■ **What this task involves**
Copying exactly, give the lines in the material below from the one with "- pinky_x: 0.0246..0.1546" to the one with "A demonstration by", ends included, and nothing besides.

---*---

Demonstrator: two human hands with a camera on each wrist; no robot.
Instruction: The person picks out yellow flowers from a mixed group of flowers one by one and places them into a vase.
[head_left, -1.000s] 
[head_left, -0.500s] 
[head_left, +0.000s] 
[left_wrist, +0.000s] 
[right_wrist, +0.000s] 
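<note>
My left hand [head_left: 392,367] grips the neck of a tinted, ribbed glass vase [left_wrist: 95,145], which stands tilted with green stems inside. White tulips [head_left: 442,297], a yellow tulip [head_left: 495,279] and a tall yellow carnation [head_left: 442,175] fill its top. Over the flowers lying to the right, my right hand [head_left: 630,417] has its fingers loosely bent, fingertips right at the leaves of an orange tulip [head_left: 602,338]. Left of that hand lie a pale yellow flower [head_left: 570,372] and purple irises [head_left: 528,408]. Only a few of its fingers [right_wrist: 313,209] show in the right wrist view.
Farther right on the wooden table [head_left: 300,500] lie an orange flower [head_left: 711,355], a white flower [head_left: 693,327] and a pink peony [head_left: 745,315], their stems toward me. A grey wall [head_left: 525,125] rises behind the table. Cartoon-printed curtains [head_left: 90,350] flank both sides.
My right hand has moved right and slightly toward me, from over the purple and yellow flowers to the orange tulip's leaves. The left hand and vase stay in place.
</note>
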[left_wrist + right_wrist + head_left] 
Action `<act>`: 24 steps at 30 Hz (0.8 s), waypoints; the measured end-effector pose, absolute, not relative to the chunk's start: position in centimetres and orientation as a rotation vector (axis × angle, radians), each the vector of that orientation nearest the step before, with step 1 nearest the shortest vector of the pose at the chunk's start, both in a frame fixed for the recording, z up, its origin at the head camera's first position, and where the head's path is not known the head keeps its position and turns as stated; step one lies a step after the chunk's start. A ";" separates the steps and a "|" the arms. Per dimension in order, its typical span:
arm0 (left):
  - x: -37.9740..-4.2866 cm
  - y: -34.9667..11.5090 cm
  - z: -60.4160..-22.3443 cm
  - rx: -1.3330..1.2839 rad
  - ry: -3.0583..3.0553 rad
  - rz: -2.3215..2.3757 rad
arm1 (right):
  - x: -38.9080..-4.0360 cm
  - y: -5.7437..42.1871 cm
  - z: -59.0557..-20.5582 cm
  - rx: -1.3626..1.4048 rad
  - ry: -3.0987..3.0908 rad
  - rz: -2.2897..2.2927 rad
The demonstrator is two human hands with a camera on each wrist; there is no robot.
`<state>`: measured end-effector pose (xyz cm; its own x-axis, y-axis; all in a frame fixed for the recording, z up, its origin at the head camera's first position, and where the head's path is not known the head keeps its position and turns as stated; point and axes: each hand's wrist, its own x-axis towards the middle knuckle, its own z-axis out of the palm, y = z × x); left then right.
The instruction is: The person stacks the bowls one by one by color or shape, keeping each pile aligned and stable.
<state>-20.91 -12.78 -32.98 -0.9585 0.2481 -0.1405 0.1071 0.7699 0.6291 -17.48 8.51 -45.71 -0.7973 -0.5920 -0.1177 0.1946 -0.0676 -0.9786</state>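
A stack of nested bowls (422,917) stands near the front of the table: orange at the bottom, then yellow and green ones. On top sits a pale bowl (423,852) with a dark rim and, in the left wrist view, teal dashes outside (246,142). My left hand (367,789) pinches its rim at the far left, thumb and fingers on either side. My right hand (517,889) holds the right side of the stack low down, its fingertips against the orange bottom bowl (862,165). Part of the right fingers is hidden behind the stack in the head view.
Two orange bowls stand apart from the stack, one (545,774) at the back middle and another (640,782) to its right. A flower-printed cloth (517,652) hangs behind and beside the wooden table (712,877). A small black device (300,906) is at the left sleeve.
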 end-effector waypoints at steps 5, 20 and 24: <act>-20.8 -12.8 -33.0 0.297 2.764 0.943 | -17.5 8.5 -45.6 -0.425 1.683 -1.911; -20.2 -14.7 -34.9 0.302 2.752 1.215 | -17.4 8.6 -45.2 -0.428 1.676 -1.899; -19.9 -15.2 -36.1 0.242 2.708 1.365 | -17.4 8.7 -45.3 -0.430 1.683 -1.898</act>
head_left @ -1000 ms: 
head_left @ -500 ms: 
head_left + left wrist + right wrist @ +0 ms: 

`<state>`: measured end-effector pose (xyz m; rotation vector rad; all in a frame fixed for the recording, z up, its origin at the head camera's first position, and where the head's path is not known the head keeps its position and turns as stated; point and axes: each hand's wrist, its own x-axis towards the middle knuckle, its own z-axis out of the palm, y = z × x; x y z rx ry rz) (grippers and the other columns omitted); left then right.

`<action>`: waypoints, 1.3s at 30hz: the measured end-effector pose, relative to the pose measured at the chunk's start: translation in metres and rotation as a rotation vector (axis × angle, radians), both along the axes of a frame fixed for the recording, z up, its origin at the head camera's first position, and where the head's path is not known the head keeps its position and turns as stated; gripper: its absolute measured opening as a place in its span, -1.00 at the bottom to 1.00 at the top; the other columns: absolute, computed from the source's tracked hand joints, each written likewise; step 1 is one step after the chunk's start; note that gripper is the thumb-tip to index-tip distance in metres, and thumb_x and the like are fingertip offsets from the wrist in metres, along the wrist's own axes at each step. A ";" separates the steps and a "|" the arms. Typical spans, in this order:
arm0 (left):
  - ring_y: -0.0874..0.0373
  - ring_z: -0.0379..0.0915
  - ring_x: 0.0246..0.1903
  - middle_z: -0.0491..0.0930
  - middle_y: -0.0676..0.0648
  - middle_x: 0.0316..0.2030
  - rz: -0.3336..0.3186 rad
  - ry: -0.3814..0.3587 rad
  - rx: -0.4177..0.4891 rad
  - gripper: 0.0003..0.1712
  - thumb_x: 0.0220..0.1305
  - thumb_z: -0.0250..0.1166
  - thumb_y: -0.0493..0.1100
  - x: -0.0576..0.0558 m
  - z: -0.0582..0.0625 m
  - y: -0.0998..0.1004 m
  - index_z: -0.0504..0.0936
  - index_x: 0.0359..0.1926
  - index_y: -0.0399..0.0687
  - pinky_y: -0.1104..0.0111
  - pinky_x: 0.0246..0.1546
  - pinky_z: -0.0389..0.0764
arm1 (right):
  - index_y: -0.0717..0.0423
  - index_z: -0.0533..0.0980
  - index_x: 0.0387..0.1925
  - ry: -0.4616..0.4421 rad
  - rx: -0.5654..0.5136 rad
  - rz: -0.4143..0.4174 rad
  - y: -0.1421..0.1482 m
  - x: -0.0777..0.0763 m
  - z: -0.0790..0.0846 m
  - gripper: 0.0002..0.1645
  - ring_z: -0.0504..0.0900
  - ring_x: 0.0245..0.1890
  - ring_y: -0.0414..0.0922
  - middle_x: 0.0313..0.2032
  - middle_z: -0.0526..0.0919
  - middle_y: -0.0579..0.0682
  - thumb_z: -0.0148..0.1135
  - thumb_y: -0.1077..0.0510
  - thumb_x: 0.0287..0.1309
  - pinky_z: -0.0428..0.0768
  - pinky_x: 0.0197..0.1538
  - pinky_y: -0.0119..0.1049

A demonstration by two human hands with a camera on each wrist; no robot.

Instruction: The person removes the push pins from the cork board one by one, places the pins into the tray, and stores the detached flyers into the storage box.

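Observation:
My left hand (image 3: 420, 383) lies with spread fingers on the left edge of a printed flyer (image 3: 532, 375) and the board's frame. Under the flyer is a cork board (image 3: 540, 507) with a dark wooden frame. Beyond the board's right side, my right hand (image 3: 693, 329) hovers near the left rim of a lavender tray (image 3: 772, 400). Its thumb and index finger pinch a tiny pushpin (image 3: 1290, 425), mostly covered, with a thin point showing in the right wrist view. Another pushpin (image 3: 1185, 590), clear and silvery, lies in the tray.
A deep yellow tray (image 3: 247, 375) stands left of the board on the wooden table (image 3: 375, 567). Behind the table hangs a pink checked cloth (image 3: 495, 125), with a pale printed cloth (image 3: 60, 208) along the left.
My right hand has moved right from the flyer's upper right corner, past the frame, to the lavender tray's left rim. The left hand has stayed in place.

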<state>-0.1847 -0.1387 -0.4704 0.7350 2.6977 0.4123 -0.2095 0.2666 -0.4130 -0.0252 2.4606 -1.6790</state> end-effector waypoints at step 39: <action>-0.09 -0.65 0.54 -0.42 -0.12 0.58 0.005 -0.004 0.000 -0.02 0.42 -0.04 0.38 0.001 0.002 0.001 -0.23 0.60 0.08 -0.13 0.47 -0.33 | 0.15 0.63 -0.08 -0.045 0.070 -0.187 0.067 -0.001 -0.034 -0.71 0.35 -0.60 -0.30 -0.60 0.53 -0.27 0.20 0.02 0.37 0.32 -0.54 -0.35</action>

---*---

■ **Answer to this exercise**
  - pinky_x: 0.0246..0.1546
  - pinky_z: -0.0389..0.0764
arm1 (right):
  - index_y: -0.0717..0.0423
  - index_z: -0.0533..0.0980
  - index_x: 0.0387..0.1925
  - ry: -0.4616..0.4421 rad
  - rx: -0.5654..0.5136 rad
  - rz: -0.4143..0.4174 rad
  - y: -0.1421..0.1482 m
  - x: -0.0777..0.0763 m
  - z: -0.0790..0.0846 m
  - gripper: 0.0002..0.1645
  - ring_z: -0.0504..0.0900
  - ring_x: 0.0245..0.1890
  - ring_y: -0.0414..0.0922
  - middle_x: 0.0313..0.2032
  - middle_z: -0.0526..0.0919
  - middle_y: -0.0579..0.0682
  - thumb_z: -0.0148..0.1135
  - thumb_y: -0.1077..0.0510
  - thumb_x: 0.0287..0.1309
  - pinky_z: -0.0428..0.0768
  - pinky_x: 0.0197..0.1538
  - pinky_y: -0.0119..0.1049

A demonstration by two human hands with a camera on each wrist; no robot.

The output given is complete.